Creator of iconic Obama poster a Charleston native

Image by Flickr user whorangeImage by 20081012obama.jpg The "Progress/Hope" posters are one of Shepard Fairey's works.

Charleston can claim ties to one more innovative work: Shepard Fairey was born February 15, 1970 in Charleston and the now-Los Angeles-based artiest wanted to create something memorable for the 2008 Obama campaign, that he did.

The Washington Post writes:
Fairey wanted something more iconic -- aspirational, inspirational -- and cool. In other words, he wanted to make posters that the cool cats would want. The 2008 Democratic primary season equivalent of the Che poster (with all that implies). More Mao, more right now. The kind of poster that might make its way onto dorm room walls of fanboys.

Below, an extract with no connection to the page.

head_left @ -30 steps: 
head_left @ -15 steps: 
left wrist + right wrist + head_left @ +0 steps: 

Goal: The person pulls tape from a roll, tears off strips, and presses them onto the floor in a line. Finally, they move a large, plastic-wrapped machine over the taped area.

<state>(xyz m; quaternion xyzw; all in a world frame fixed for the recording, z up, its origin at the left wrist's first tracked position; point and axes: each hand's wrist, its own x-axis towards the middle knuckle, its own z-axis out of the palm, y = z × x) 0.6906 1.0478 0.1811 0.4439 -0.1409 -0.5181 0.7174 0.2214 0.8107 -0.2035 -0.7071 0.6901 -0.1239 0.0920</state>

The kind of poster that might sell on eBay, as a signed Fairey Obama recently did, for $5,900. He wanted his posters to go viral.

But his tail doesn't end there, Fairey took his work to the Denver Convention in hopes of spreading his message further, but that got him labeled as a protester and thrown in jail. So Charleston City Paper caught up with him and his tail.

Fairey also created the "Andre the Giant Has a Posse" sticker campaign, which later evolved into "Obey Giant."

Update October 29: The Charleston City Paper points out a ton of parodies of Fairey's work.